[PATCH V2 5/7] x86/resctrl: Maintain MBM counter width per resource

From: Reinette Chatre
Date: Tue May 05 2020 - 18:37:02 EST


The original Memory Bandwidth Monitoring (MBM) architectural
definition defines counters of up to 62 bits in the IA32_QM_CTR MSR,
and the first-generation MBM implementation uses 24 bit counters.
Software is required to poll at 1 second or faster to ensure that
data is retrieved before a counter rollover occurs more than once
under worst conditions.

As system bandwidths scale the software requirement is maintained with
the introduction of a per-resource enumerable MBM counter width.
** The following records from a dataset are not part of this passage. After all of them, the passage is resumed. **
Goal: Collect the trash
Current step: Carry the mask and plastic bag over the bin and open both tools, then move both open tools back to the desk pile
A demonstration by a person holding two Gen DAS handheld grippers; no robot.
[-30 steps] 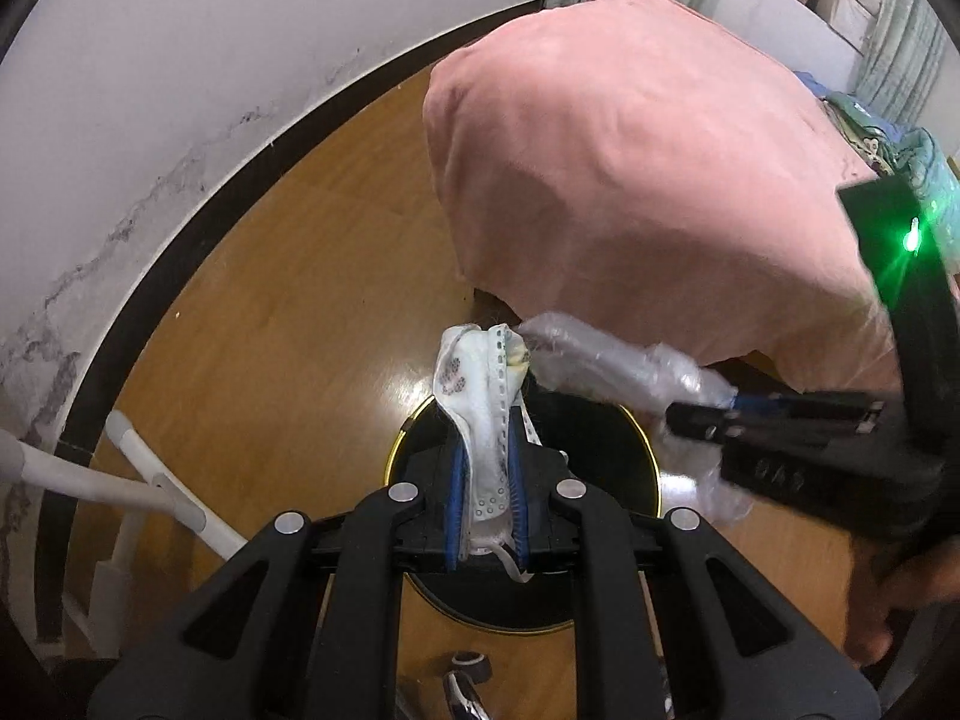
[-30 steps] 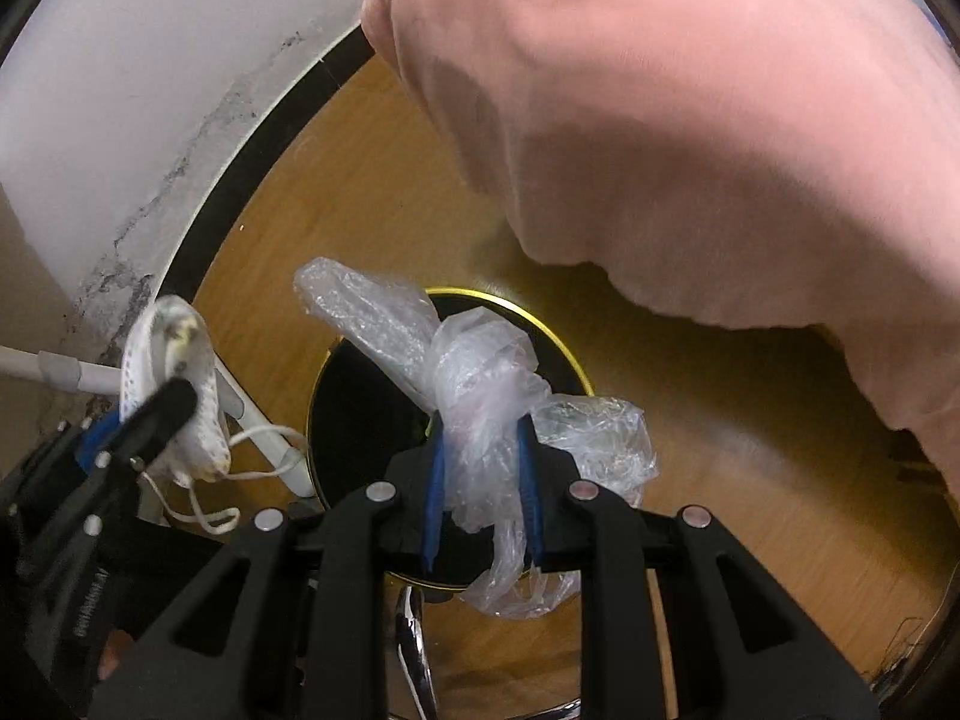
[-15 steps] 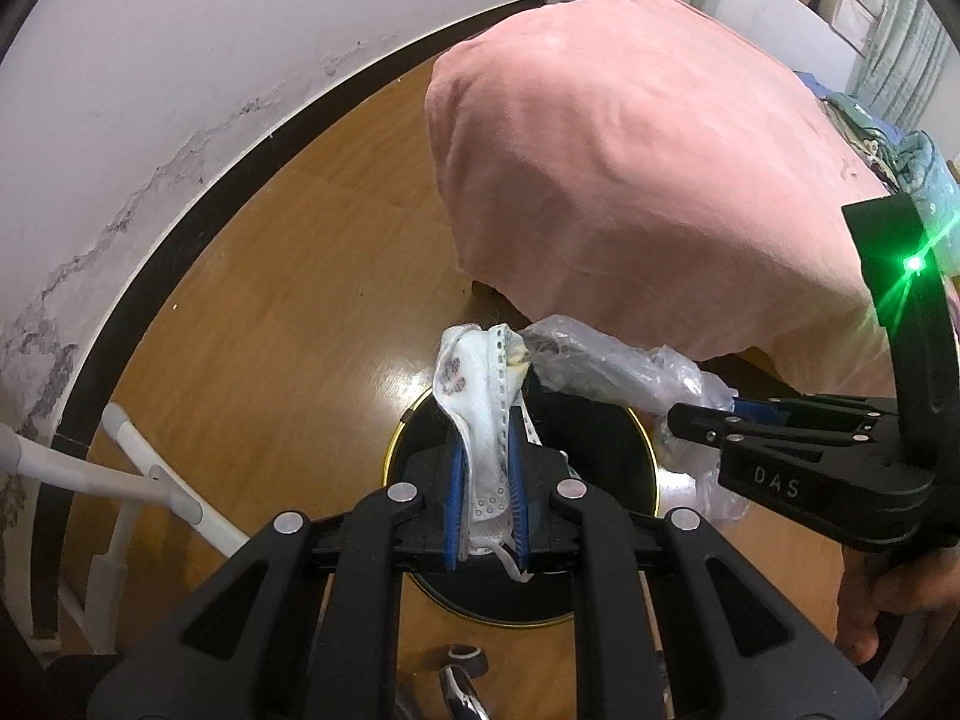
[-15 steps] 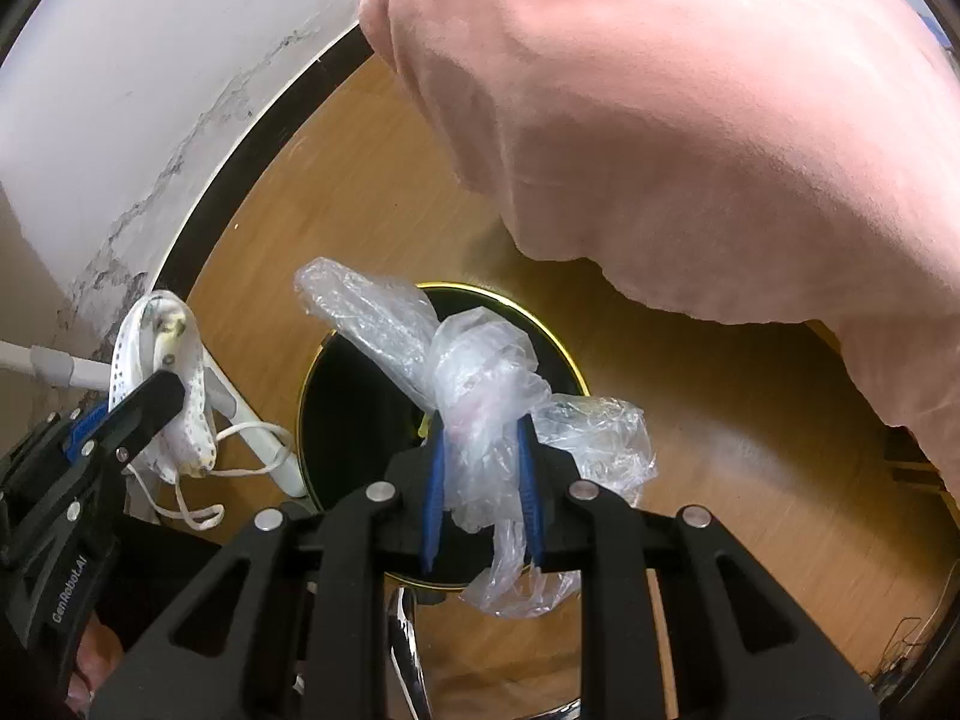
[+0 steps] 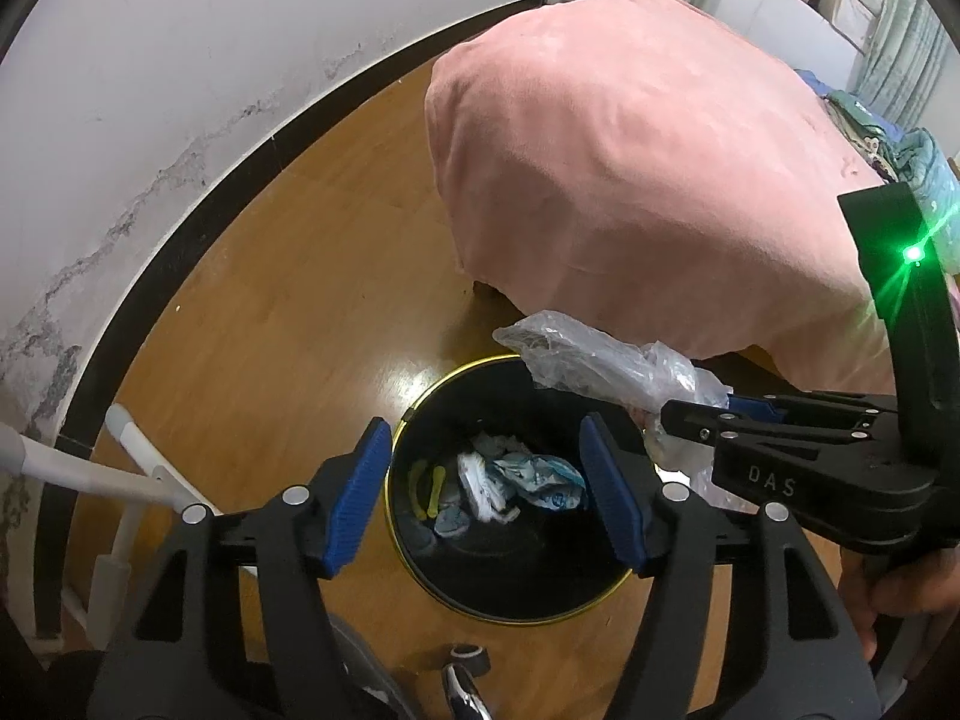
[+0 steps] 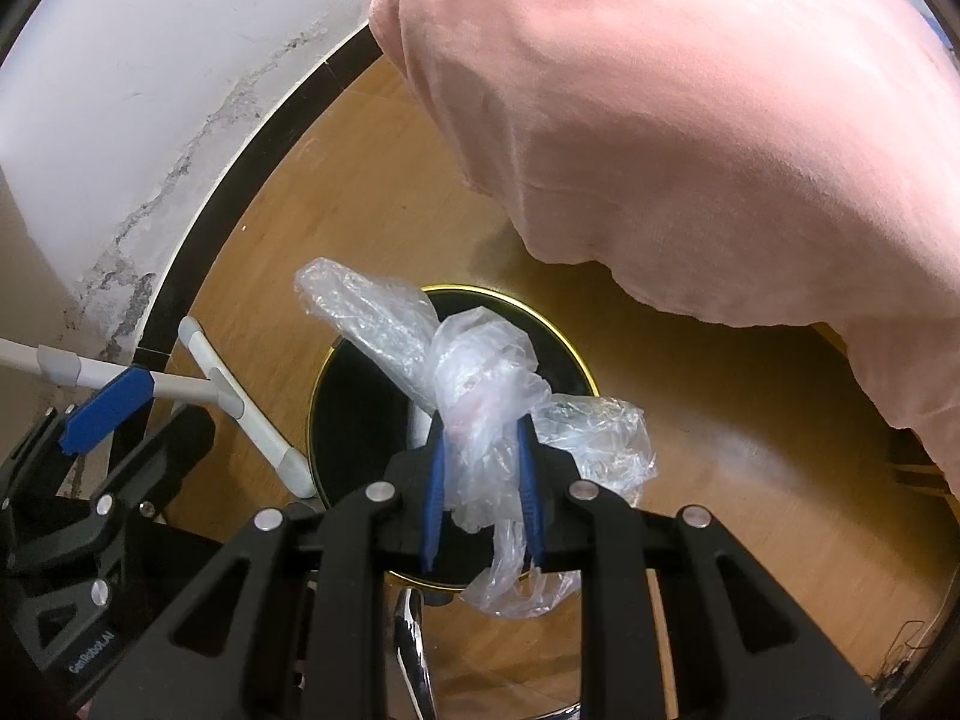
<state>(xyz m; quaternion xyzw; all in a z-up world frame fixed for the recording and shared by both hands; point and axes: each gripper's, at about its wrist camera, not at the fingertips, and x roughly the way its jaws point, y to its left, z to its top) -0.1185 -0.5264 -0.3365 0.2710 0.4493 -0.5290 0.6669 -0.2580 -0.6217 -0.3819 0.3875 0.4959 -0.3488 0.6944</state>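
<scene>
Left gripper [image 5: 489, 489], jaws just opening wide, is hovering empty above the black bin [image 5: 540, 576]. Right gripper [image 6: 480, 483] is clamping the crumpled plastic bag [image 6: 480, 378] over it.

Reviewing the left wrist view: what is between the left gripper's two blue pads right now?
Nothing is held: between the left gripper's spread pads, the left wrist view shows only the black bin below, with crumpled trash inside.
</scene>
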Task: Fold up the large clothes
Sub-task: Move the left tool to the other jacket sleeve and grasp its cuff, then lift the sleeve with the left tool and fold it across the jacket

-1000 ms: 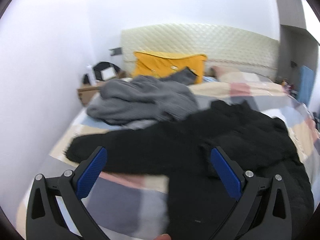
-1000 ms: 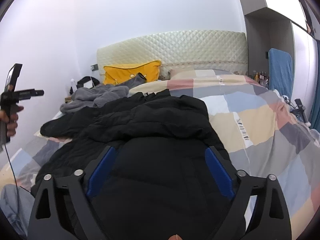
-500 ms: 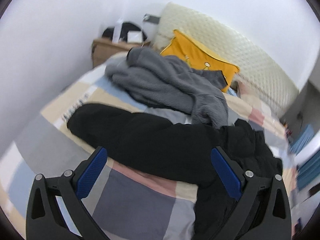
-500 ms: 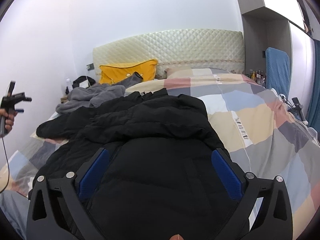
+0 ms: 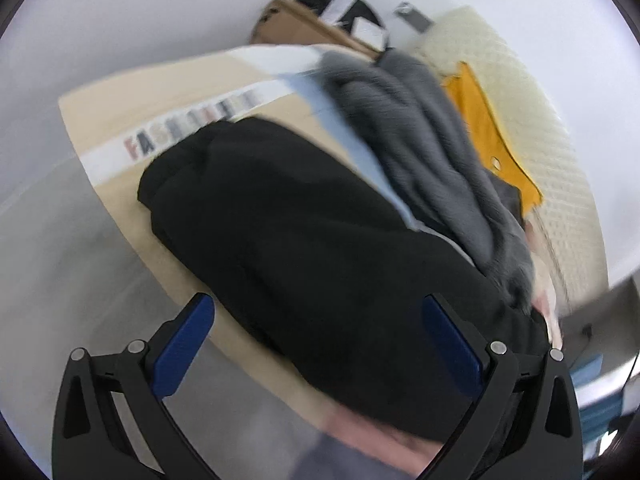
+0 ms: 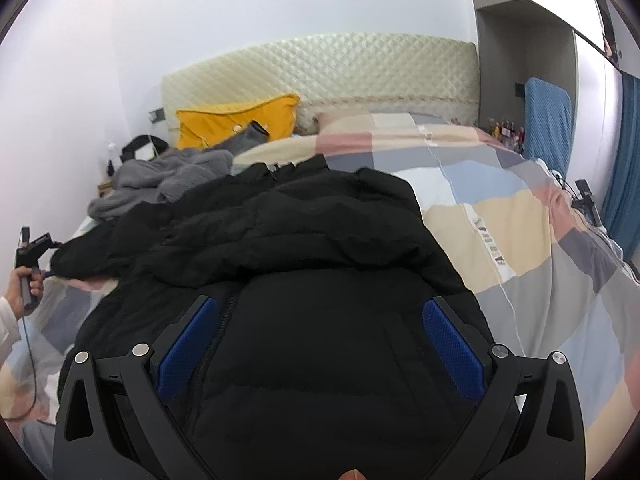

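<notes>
With both claws spread wide and holding nothing, position your left claw (image 5: 316, 344) over the outstretched sleeve (image 5: 280, 216) and your right claw (image 6: 320, 344) above the black jacket (image 6: 320, 272) body on the bed (image 6: 520, 240), ready to fold inward.

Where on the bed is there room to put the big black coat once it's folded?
Bare quilt lies to the right of the black coat, running up to the headboard and the blue towel. A smaller bare strip sits left of the sleeve, by the bed's edge. The far left is crowded: grey fleece and yellow pillow.
</notes>
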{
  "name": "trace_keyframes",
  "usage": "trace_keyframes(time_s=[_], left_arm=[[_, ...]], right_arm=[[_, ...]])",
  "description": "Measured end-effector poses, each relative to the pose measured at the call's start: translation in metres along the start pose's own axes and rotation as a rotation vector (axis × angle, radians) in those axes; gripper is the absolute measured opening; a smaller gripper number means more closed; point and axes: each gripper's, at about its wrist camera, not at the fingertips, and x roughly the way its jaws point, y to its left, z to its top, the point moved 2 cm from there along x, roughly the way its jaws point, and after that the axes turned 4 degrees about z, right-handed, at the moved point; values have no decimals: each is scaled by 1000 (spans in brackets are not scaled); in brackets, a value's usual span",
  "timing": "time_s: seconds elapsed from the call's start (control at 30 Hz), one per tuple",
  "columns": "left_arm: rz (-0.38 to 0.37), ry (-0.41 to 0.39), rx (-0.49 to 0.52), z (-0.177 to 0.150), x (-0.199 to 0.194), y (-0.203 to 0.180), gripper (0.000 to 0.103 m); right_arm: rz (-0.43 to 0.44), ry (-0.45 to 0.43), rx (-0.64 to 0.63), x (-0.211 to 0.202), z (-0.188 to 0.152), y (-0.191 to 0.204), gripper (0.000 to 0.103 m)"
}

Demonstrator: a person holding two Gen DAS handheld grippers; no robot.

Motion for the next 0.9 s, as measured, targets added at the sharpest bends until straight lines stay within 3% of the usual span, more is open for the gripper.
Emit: trace_keyframes(time_s=[0.1, 0.23, 0.33, 0.4, 0.5, 0.6, 0.77, 0.9], left_arm=[[10, 9, -56, 8, 24, 19, 102], [27, -64, -56, 17, 35, 16, 101], [53, -96, -23, 18, 41, 10, 81], [40, -114, -34, 17, 38, 10, 57], [31, -124, -57, 17, 31, 15, 31], [73, -140, -8, 20, 16, 2, 16], [147, -212, 78, 28, -31, -33, 10], [183, -277, 185, 38, -80, -75, 10]], right_arm=[[-13, 16, 23, 9, 1, 1, 103], [-31, 34, 25, 18, 1, 2, 103], [-35, 42, 48, 22, 1, -2, 103], [-50, 39, 56, 22, -1, -4, 103], [-60, 37, 55, 19, -4, -5, 103], [-69, 15, 38, 11, -3, -5, 103], [-71, -29, 10, -1, 3, -2, 103], [-11, -37, 5, -9, 7, 0, 103]])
In preparation for supporting hardware with an enumerable MBM counter
width the current globally static MBM counter width is moved to a
per-resource MBM counter width. Currently initialized to 24 always
to result in no functional change.

In essence there is one function, mbm_overflow_count() that needs to
know the counter width to handle rollovers. The static value
used within mbm_overflow_count() will be replaced with a value
discovered from the hardware. Support for learning the MBM counter
width from hardware is added in the change that follows.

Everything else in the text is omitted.